### What to work on
Down to the final line, write out the material beneath exactly, without pictures.

### Supplied material
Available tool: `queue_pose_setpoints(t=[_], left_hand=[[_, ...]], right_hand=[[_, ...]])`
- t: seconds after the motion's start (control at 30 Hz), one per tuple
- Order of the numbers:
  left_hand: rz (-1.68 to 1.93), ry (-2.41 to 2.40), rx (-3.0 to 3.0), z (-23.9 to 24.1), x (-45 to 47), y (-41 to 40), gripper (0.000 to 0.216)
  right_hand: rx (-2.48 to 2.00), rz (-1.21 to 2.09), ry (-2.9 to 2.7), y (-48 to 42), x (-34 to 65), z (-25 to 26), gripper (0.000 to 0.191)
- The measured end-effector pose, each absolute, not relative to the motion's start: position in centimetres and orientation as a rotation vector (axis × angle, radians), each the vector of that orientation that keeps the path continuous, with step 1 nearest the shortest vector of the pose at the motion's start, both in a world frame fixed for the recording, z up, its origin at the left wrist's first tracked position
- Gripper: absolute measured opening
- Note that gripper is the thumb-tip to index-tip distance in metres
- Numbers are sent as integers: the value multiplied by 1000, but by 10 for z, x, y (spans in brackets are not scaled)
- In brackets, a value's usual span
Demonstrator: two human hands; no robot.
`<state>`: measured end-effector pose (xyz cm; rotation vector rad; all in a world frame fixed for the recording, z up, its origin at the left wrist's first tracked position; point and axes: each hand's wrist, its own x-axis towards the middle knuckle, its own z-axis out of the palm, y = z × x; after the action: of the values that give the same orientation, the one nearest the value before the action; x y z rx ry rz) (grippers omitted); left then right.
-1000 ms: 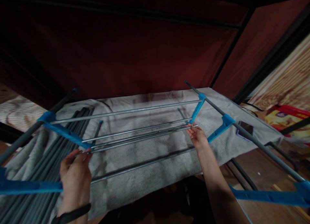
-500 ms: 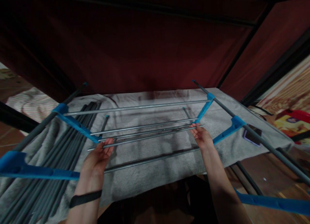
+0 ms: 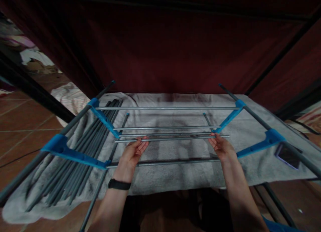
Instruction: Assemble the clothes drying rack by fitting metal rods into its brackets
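The left hand (image 3: pixel 131 151) pinches a thin metal rod (image 3: pixel 175 138) a little in from its left end, and the right hand (image 3: pixel 222 147) pinches it near the right end. Both tips stick out past the fingers. The rod lies just nearer than two parallel bars (image 3: pixel 160 128), perhaps touching one, above a grey towel (image 3: pixel 160 180).

you can read no text, label, brand, number or sign here: none on the metal rods (image 3: pixel 175 138), blue brackets (image 3: pixel 75 155), black wristband (image 3: pixel 119 184), or smartphone (image 3: pixel 287 157) near the gray blanket (image 3: pixel 175 181)'s right front edge.
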<state>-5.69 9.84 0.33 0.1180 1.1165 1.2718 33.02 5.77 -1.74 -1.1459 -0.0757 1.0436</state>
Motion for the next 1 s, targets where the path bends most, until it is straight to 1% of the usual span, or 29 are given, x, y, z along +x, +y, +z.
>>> queue_pose_setpoints(t=[0.23,0.67,0.8,0.9,1.0], left_hand=[[1279,1069,143,4,-48,93,22],[1248,1042,151,2,-44,93,19],[1289,1075,141,0,-44,94,27],[1310,1097,140,1,-44,95,29],[1316,1108,143,2,-45,95,30]], right_hand=[[-1171,1083,-96,59,335,-24,23],[-1228,1059,-41,58,335,-23,14],[-1217,1098,-56,59,334,-20,18],[-1210,1125,-63,59,333,-19,23],[-1183,1120,-97,58,332,-22,22]])
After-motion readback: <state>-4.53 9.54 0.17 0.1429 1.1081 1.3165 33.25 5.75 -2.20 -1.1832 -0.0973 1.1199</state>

### Output for this exercise
Available tool: `queue_pose_setpoints(t=[_], left_hand=[[_, ...]], right_hand=[[_, ...]])`
- t: seconds after the motion's start (control at 30 Hz), one per tuple
- Order of the numbers:
  left_hand: rz (-1.68 to 1.93), ry (-2.41 to 2.40), rx (-3.0 to 3.0), z (-23.9 to 24.1), x (-45 to 47), y (-41 to 40), gripper (0.000 to 0.216)
  right_hand: rx (-2.48 to 2.00), rz (-1.21 to 2.09), ry (-2.9 to 2.7), y (-48 to 42), x (-34 to 65), z (-25 to 26), gripper (0.000 to 0.191)
- The measured end-effector pose, each absolute, not relative to the motion's start: position in centimetres and orientation as a rotation vector (axis × angle, radians), each the vector of that orientation that keeps the path continuous, with step 1 nearest the shortest vector of the pose at the motion's start, both in a world frame fixed for the recording, z up, its origin at the left wrist's first tracked position
- Gripper: absolute measured opening
- Note that gripper is the thumb-tip to index-tip distance in metres
- Numbers are sent as integers: the value multiplied by 1000, but by 10 for z, x, y (spans in brackets are not scaled)
- In brackets, a value's usual span
Demonstrator: two human hands; no robot.
`<state>`: measured end-effector pose (xyz cm; rotation vector rad; all in a world frame fixed for the recording, z up, its origin at the left wrist's first tracked position; point and axes: each hand's wrist, its own x-axis towards the middle knuckle, its own z-axis out of the palm, y = z × x; after the action: of the values that give the same orientation, the one nearest the value before the action; x y z rx ry rz) (grippers omitted); left then right.
-1000 ms: 
-500 ms: 
+0 ms: 
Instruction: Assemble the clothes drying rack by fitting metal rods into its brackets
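The left hand (image 3: pixel 131 151) pinches a thin metal rod (image 3: pixel 175 138) a little in from its left end, and the right hand (image 3: pixel 222 147) pinches it near the right end. Both tips stick out past the fingers. The rod lies just nearer than two parallel bars (image 3: pixel 160 128), perhaps touching one, above a grey towel (image 3: pixel 160 180).

you can read no text, label, brand, number or sign here: none on the metal rods (image 3: pixel 175 138), blue brackets (image 3: pixel 75 155), black wristband (image 3: pixel 119 184), or smartphone (image 3: pixel 287 157) near the gray blanket (image 3: pixel 175 181)'s right front edge.
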<state>-5.69 9.84 0.33 0.1180 1.1165 1.2718 33.02 5.77 -1.74 -1.1459 -0.0757 1.0436</state>
Motion for the next 1 s, targets where the path bends most, until it is straight to 1% of the usual span, or 29 are given, x, y, z along +x, +y, +z.
>>> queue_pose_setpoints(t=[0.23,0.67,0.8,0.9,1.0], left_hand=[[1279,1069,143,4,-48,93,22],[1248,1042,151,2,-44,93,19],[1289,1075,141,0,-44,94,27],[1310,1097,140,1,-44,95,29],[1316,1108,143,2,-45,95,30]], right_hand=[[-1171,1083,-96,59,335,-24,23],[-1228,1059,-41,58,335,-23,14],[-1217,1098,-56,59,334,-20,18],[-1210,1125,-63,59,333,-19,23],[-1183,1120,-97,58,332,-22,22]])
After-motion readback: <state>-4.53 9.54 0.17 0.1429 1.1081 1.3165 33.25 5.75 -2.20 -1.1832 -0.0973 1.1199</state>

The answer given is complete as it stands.